The destruction of an Il-20M radio-electronic surveillance aircraft with 15 crew members in the late evening of September 17 was not the worst tragedy in the records of the three years long Russian military intervention in Syria but it is perhaps the most difficult one to explain away.
It was not a technical fault, like with the crash of Antonov-26 transport plane on March 6, which claimed 32 lives, but a surface-to-air S-200 missile fired by the Syrian air defense that brought the plane down. In the morning of September 18, Russian Defense Ministry produced the first explanation of this disaster putting the blame squarely on the Israeli Air Force, which allegedly used the slow-moving Russian turboprop plane as a cover for the strike deliver by four F-16 fighters. It took Israel a few days to disprove this accusation, which has left many awkward questions for the Russian command regarding the real responsibility for the case of “friendly fire”. What complicates this blame game is the conjunction of four setbacks in the execution of Russian intervention.

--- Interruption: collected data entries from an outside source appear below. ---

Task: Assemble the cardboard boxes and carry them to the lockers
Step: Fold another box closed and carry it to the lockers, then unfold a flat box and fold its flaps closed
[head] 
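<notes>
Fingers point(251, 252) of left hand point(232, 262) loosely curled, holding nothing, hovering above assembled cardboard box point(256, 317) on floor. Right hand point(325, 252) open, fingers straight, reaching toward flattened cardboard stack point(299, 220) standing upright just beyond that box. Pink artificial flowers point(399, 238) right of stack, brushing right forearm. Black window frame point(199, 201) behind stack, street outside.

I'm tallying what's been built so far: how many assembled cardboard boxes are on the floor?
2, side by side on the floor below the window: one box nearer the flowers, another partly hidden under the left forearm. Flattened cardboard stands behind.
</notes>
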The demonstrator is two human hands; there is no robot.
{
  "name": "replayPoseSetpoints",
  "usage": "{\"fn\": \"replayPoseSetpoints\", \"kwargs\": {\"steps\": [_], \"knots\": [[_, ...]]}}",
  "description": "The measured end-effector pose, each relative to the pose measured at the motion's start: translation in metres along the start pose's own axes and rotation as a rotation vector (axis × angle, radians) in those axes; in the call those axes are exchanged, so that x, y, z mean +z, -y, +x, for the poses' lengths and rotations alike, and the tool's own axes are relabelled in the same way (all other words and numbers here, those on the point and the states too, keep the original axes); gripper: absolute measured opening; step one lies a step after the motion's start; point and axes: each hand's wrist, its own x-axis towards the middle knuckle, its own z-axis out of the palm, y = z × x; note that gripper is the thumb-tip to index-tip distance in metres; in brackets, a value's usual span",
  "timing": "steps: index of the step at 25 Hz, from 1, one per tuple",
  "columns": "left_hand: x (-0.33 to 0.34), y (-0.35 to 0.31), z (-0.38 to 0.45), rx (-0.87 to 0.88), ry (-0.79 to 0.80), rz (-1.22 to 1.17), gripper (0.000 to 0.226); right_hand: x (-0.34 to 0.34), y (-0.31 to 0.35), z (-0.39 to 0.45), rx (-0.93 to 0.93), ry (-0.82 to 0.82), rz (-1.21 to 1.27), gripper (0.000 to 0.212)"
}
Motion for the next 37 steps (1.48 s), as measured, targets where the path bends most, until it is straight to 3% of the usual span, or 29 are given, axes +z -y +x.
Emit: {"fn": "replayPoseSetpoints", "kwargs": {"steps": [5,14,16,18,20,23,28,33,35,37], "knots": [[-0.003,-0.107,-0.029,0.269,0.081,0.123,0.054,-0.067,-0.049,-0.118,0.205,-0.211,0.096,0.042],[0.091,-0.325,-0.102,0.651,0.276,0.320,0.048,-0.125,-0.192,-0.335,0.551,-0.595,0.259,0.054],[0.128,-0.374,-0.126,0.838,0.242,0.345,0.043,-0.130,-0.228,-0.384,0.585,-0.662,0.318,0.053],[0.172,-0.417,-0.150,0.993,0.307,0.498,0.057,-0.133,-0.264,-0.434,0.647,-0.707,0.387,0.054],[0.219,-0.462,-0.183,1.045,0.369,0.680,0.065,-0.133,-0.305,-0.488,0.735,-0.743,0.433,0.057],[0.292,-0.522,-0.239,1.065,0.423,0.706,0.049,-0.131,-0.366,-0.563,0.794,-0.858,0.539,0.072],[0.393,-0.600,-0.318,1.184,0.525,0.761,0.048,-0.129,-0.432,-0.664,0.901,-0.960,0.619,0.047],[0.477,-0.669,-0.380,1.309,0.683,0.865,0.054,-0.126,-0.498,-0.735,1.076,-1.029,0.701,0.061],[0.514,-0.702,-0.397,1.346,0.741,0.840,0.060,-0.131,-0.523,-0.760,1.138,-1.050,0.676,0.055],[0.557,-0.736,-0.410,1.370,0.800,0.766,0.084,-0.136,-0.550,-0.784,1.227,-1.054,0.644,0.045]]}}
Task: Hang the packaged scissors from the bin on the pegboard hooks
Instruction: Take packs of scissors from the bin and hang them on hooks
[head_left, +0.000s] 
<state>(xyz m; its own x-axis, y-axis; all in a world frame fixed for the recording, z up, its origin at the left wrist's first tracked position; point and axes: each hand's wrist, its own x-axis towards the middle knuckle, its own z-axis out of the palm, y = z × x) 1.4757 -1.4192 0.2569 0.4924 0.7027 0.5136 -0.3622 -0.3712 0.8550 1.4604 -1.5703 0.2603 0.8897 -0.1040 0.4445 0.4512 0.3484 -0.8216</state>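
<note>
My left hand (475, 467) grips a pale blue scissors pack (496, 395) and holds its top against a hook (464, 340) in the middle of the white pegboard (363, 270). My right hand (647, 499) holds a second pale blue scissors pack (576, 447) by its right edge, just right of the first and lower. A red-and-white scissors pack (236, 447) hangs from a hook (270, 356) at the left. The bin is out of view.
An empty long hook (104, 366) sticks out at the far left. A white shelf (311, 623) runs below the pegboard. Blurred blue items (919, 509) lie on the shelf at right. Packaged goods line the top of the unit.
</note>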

THE FIRST ONE had happened a day prior to the missile hit on the Il-20M, which according to the Russian Defense Minister Sergei Shoigu, performed an intelligence gathering mission over the rebel-controlled Idlib province. A massive offensive by the al-Assad forces on this last remaining “de-escalation zone”, into which various rebel groups, including the remnants of al-Qaeda, had retreated, was set to be launched, when it was suddenly called off. Russian propaganda had delivered many virtual salvos on this “seat of terrorism”, and the pro-Kremlin commentators took much pains to explain the change of plans. The reason for the awkward back-pedaling was the firm stance of Turkish President Recep Tayyip Erdogan, who met with President Vladimir Putin in Sochi after the fruitless tri-lateral summit in Tehran and explained in no uncertain terms that Idlib was off limits for the al-Assad regime. In Putin’s geopolitical designs, the strategic partnership with Turkey is of greater importance than another “victory” in Syria, which cannot generate much domestic enthusiasm.
THE SECOND SETBACK affected Russia’s relations with Israel, and Shoigu’s statement about its full responsibility for the tragedy and the forthcoming “adequate responsive measures” was tough beyond reason. It triggered an instant wave of “patriotic” and explicitly anti-Israeli hysterics in the official and social media, and Putin had to expend political capital for calming down the aggressive emotions. General Amikam Norkin, Commander of the Israeli Air Force, presented in Moscow an extensive report on the incident, which left no doubt about the clean execution of the Israeli air strike, but for many Russians such technical details are of little relevance. Shoigu is perfectly aware of this public eagerness to blame Israel, so he persisted with this politically shrewd stance, even if he delivered Putin into a “lose-lose” situation, in which the telephone conversation with Israeli Prime Minister Benjamin Netanyahu was only a means of damage limitation.
The sum total of these developments amounts to a profound undermining of the strategic rationale for the Russian military intervention in Syria. Putin declared it victorious so many times that he cannot possibly admit a failure, but neither can he justify an expansion necessary for reversing the trend of accumulating setbacks and mounting losses. He seeks cultivate the strategic partnership with Turkey, wants to preserve ties with Israel (against the preferences of his top brass), and certainly cannot afford the risk of a direct military clash with the USA. He cannot fail to see that the al-Assad regime is an expensive liability, which entangles Russia with the sticky Iranian connection. In the domestic arena, the waste of resources and lives in the far-away Syria has become a focus of discontent driven by the falling incomes and shrinking social benefits. Moscow cannot afford another setback in the unprofitable Syrian enterprise and cannot prevent it in the mutating war, mismanaged by its irreconcilable partners.